En effet, l’article 1147 du code civil dispose que “ le débiteur est condamné, s'il y a lieu, au paiement de dommages et intérêts, soit à raison de l'inexécution de l'obligation, soit à raison du retard dans l'exécution, toutes les fois qu'il ne justifie pas que l'inexécution provient d'une cause étrangère qui ne peut lui être imputée, encore qu'il n'y ait aucune mauvaise foi de sa part ”.

Par mesure de précaution, certains se réservent, dans la convention elle-même, la possibilité de se rétracter ultérieurement.
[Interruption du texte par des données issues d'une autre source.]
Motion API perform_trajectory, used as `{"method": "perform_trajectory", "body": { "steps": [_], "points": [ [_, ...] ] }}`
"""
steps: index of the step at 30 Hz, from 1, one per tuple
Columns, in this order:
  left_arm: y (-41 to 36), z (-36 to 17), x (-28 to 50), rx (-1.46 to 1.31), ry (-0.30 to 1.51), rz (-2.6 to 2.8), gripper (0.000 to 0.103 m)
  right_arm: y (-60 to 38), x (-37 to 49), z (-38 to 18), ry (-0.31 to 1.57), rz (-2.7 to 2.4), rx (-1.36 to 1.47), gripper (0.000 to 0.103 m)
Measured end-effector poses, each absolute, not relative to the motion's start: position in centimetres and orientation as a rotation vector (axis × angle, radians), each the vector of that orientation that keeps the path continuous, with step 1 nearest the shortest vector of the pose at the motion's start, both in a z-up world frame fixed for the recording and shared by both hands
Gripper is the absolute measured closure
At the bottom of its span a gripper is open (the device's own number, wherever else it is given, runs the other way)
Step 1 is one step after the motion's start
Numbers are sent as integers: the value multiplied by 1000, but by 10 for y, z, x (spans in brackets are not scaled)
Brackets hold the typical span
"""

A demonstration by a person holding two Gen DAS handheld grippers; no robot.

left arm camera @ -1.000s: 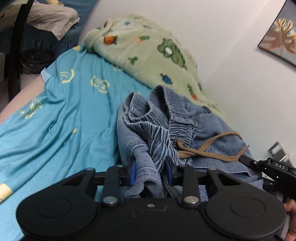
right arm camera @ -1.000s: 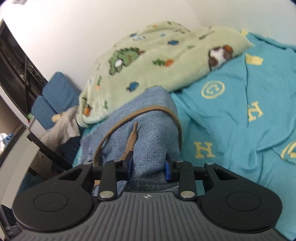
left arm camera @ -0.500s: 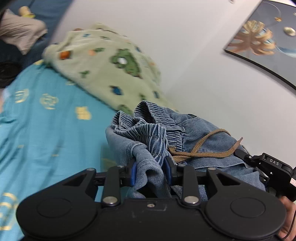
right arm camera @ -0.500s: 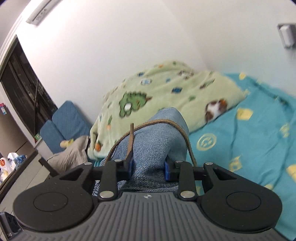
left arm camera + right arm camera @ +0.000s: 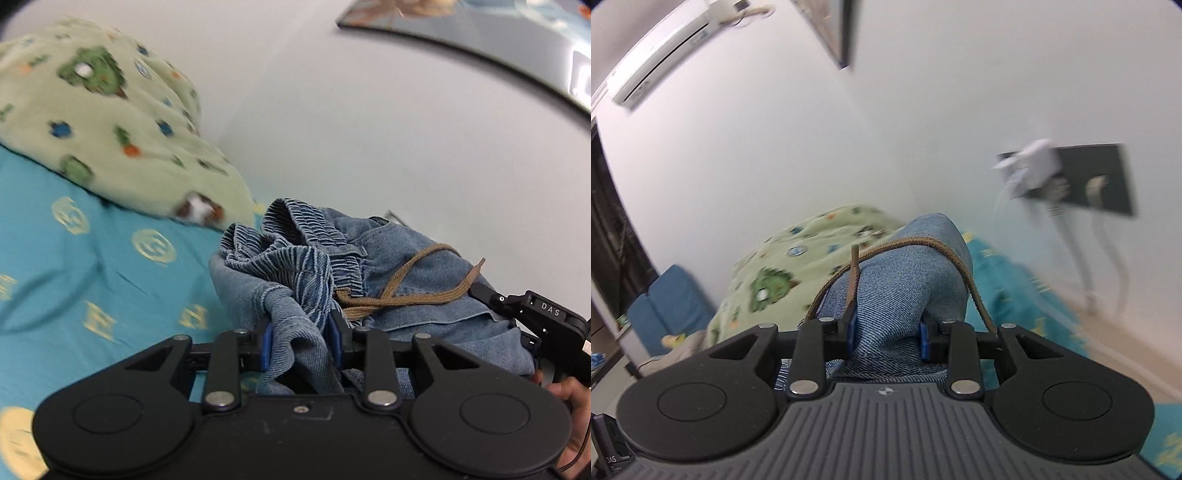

Dans cette hypothèse, ils qualifient d’arrhes la somme versée afin de réserver la prestation.

Dans cette circonstance, l’article 1590 du code civil autorise chacune des parties à se départir du contrat de vente sous certaines conditions :
- si c’est l’acquéreur qui révoque l’engagement, il perd les arrhes qu’il a versées ;
- en revanche, si c’est le vendeur qui résilie, il s’engage à restituer le double des arrhes qu’il a perçues à l’occasion de la signature de la commande.

Néanmoins, contrairement aux arrhes, l’acompte versé à la commande ne permet pas aux parties de se désister. Il ne s’agit en fait que d’un paiement partiel de la créance ou l’exécution progressive de l’obligation.

Ainsi, si le contrat stipule que les sommes versées à la commande constituent un acompte sur le solde final, les parties ne peuvent se libérer de leur obligation qu’avec l’accord de leur cocontractant. A défaut elles peuvent être contraintes judiciairement à exécuter leur propre obligation ou à indemniser ce dernier pour le préjudice qu’elles lui causent du fait de leur défaillance.

L’article 1147 précité fonde également le recours en responsabilité du créancier de l’obligation contre son débiteur qui n’a pas exécuté son obligation en totalité ou conformément aux stipulations du contrat.

Enfin, le règlement d’une prestation peut intervenir par tout moyen convenu entre les parties. Il convient cependant pour le débiteur (le client) de se constituer une preuve de son paiement (reçu ou relevé bancaire, etc.… ). S’agissant d’un fait juridique, tous les moyens de preuves sont admis.